- _Exercise objective_
Given the listing below, output exactly the line containing "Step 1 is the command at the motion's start" and every line after it through the end.

- _Excerpted records_
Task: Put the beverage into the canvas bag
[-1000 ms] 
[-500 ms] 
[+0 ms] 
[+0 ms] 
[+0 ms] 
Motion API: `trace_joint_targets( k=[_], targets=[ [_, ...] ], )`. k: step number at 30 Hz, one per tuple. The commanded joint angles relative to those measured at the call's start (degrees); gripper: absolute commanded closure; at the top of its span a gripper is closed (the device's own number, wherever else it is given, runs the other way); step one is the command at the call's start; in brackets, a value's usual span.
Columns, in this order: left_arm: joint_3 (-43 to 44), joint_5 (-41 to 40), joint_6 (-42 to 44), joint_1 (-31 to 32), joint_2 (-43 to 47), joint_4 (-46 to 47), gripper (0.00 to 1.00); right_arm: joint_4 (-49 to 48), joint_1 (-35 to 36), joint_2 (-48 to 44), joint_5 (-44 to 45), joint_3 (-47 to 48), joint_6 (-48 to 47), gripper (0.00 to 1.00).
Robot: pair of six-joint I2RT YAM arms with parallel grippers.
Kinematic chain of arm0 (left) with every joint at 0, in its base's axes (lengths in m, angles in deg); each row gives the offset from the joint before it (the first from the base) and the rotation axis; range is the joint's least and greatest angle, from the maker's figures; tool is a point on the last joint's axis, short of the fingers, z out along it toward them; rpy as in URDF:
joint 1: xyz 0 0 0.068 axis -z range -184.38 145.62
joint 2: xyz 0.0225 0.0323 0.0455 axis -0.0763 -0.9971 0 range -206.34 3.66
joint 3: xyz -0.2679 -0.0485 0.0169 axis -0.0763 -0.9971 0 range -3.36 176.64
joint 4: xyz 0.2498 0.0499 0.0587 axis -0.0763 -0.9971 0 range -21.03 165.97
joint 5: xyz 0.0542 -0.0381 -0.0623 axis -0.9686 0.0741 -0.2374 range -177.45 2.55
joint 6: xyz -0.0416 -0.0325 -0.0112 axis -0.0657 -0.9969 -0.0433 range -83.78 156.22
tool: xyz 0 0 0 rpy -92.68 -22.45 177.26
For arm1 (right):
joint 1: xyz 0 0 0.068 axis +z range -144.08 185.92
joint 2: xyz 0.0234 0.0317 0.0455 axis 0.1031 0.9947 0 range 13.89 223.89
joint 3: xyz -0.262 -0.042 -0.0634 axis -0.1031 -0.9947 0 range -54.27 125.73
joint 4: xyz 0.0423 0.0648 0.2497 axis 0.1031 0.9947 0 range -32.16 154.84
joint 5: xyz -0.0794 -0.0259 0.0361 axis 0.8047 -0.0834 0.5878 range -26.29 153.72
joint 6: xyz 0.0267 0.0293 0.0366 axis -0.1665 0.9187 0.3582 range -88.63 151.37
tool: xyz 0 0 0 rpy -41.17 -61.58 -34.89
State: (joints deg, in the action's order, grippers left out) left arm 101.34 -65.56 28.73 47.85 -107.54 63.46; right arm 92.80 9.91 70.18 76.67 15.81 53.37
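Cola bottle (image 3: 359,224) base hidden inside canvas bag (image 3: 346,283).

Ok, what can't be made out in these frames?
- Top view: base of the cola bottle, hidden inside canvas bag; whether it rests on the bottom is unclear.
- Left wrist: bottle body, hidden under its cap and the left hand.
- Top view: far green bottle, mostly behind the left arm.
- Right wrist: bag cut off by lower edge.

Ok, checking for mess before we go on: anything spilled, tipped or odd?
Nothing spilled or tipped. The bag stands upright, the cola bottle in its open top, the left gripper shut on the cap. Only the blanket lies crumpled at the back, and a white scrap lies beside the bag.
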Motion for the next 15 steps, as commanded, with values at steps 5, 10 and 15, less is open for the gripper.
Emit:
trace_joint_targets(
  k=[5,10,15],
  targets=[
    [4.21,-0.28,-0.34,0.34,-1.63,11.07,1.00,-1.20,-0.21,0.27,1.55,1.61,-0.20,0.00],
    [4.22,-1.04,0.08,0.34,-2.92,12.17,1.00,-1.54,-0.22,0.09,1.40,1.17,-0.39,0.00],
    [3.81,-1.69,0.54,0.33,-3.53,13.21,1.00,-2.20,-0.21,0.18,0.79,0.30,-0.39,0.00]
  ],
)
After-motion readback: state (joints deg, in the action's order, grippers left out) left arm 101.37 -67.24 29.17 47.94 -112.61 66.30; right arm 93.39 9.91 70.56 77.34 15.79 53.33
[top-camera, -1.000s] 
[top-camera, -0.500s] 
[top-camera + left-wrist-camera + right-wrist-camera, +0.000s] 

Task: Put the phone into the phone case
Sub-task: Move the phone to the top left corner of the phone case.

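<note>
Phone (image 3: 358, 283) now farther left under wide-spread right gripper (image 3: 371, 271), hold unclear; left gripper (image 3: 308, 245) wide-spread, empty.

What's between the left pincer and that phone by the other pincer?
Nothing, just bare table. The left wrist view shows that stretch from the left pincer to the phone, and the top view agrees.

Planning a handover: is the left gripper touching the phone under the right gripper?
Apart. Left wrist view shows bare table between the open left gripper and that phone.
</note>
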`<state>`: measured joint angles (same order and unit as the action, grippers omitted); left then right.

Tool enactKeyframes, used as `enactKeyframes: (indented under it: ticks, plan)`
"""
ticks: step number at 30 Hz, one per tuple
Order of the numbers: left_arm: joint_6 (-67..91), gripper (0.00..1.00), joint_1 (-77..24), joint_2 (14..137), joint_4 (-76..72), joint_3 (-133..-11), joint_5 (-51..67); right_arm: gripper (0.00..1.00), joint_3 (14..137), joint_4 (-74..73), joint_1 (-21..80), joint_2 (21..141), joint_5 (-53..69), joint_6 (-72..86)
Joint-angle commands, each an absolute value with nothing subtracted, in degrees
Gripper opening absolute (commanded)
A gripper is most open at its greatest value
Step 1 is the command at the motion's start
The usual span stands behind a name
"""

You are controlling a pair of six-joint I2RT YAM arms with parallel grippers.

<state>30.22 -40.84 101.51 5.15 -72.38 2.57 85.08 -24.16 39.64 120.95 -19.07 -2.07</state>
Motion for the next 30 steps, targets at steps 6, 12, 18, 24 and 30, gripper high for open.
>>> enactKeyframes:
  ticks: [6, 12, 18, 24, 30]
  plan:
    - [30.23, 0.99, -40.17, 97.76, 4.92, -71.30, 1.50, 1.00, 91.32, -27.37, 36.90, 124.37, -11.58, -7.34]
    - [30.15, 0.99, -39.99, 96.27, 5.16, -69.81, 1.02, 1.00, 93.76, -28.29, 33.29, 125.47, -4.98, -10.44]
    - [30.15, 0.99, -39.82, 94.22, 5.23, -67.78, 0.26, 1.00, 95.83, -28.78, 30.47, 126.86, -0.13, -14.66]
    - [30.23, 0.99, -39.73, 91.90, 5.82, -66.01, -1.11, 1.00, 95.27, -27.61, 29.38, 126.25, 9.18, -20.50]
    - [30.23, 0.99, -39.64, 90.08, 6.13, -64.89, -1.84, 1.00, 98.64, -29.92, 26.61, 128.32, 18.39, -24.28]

- _Solution to the exercise_
Step 1 is the command at the motion's start
The usual span stands behind a name
"""

You are controlling a pair of six-joint I2RT YAM arms with parallel grippers.

<state>30.22 -40.84 101.51 5.15 -72.38 2.57 85.08 -24.16 39.64 120.95 -19.07 -2.07</state>
Motion for the next 30 steps, targets at steps 6, 12, 18, 24 and 30, gripper high for open.
>>> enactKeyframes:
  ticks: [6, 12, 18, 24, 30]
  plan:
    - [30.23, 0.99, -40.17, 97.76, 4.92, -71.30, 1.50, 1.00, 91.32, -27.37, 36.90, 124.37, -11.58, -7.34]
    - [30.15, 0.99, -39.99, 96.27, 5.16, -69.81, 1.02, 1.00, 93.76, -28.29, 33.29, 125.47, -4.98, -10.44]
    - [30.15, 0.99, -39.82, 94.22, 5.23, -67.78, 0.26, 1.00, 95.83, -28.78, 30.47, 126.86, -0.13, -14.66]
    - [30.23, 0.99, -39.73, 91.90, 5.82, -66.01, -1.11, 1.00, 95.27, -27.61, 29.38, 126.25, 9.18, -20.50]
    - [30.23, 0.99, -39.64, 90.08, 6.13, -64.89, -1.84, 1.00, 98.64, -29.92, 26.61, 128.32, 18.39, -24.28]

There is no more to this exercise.